Every line with "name" in it should be copied from the data.

++++ Data provided

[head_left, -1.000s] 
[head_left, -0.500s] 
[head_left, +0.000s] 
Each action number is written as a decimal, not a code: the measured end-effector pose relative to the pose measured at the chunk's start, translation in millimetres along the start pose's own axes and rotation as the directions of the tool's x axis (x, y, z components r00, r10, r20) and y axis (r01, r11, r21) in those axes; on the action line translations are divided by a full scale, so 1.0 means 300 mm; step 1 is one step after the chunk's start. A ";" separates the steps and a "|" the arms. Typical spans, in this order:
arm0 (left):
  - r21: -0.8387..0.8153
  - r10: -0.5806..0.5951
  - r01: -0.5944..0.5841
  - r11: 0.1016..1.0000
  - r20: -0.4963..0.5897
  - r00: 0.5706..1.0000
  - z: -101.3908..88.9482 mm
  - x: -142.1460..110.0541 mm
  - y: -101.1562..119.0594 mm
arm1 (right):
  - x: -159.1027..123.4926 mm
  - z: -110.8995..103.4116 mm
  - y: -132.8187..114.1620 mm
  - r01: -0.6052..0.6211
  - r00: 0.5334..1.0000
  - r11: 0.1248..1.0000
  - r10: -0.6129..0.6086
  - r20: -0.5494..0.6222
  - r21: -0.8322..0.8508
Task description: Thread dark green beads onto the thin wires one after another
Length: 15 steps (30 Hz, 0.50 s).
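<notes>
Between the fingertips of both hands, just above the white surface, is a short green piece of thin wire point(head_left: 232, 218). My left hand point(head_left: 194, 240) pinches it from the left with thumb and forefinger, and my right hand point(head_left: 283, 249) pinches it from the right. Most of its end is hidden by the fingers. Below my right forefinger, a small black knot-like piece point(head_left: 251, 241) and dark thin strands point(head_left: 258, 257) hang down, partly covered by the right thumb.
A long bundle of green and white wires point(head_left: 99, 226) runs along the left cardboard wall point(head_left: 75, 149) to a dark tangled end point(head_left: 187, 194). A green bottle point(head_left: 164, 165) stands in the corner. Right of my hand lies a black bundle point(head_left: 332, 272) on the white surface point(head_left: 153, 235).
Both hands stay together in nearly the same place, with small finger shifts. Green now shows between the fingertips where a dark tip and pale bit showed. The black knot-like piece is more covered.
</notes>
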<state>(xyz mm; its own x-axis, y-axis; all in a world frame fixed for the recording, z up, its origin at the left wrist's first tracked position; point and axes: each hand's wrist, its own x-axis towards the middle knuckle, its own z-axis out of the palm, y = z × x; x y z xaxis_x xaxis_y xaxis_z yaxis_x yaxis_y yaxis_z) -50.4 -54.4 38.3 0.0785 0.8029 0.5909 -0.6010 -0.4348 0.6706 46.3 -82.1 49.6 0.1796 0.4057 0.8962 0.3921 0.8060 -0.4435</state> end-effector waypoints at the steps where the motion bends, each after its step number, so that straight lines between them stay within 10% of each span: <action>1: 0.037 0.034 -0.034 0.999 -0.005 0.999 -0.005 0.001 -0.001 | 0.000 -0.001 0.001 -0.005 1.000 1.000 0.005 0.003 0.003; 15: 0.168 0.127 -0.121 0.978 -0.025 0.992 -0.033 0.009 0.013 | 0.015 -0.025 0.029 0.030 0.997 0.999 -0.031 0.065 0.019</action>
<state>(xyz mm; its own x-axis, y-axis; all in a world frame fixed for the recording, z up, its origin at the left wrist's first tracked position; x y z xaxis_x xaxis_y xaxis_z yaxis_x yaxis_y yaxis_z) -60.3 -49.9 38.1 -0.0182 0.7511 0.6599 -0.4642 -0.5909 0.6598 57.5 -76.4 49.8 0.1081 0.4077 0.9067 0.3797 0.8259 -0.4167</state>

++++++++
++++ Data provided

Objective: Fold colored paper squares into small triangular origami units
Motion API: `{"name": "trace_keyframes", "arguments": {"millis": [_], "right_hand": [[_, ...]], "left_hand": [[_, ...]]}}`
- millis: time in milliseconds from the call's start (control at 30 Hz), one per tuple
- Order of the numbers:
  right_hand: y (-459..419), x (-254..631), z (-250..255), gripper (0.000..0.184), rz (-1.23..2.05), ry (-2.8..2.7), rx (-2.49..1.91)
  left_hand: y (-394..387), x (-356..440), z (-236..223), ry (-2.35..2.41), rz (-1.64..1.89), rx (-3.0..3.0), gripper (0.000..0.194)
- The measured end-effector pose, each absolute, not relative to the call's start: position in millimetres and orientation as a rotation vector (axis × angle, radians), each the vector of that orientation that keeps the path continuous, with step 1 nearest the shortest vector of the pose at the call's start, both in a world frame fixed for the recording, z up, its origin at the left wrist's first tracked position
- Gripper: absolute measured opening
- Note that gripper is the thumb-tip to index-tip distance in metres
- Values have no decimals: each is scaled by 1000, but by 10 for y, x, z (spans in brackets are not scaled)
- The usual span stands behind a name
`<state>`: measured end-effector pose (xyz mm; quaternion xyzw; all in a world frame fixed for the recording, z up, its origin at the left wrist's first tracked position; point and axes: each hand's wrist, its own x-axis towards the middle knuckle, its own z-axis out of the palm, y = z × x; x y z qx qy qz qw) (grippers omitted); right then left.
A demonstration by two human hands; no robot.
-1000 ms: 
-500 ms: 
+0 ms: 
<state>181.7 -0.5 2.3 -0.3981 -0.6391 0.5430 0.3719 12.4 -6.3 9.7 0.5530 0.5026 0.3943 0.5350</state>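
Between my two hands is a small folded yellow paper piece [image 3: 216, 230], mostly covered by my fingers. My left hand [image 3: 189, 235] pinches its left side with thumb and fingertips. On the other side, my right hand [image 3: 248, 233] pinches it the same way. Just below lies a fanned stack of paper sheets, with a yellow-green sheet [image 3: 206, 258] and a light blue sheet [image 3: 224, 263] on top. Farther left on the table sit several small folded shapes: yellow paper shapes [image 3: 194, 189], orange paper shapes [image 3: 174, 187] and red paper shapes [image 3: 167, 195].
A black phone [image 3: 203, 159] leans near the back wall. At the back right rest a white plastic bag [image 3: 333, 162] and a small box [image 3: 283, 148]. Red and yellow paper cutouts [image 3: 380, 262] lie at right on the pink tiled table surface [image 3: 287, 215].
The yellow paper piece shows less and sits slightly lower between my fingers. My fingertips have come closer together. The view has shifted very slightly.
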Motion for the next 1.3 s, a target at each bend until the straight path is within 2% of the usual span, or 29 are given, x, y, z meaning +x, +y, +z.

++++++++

> **Written reply**:
Motion API: `{"name": "trace_keyframes", "arguments": {"millis": [_], "right_hand": [[_, ...]], "left_hand": [[_, ...]]}}`
- The usual span stands behind a name

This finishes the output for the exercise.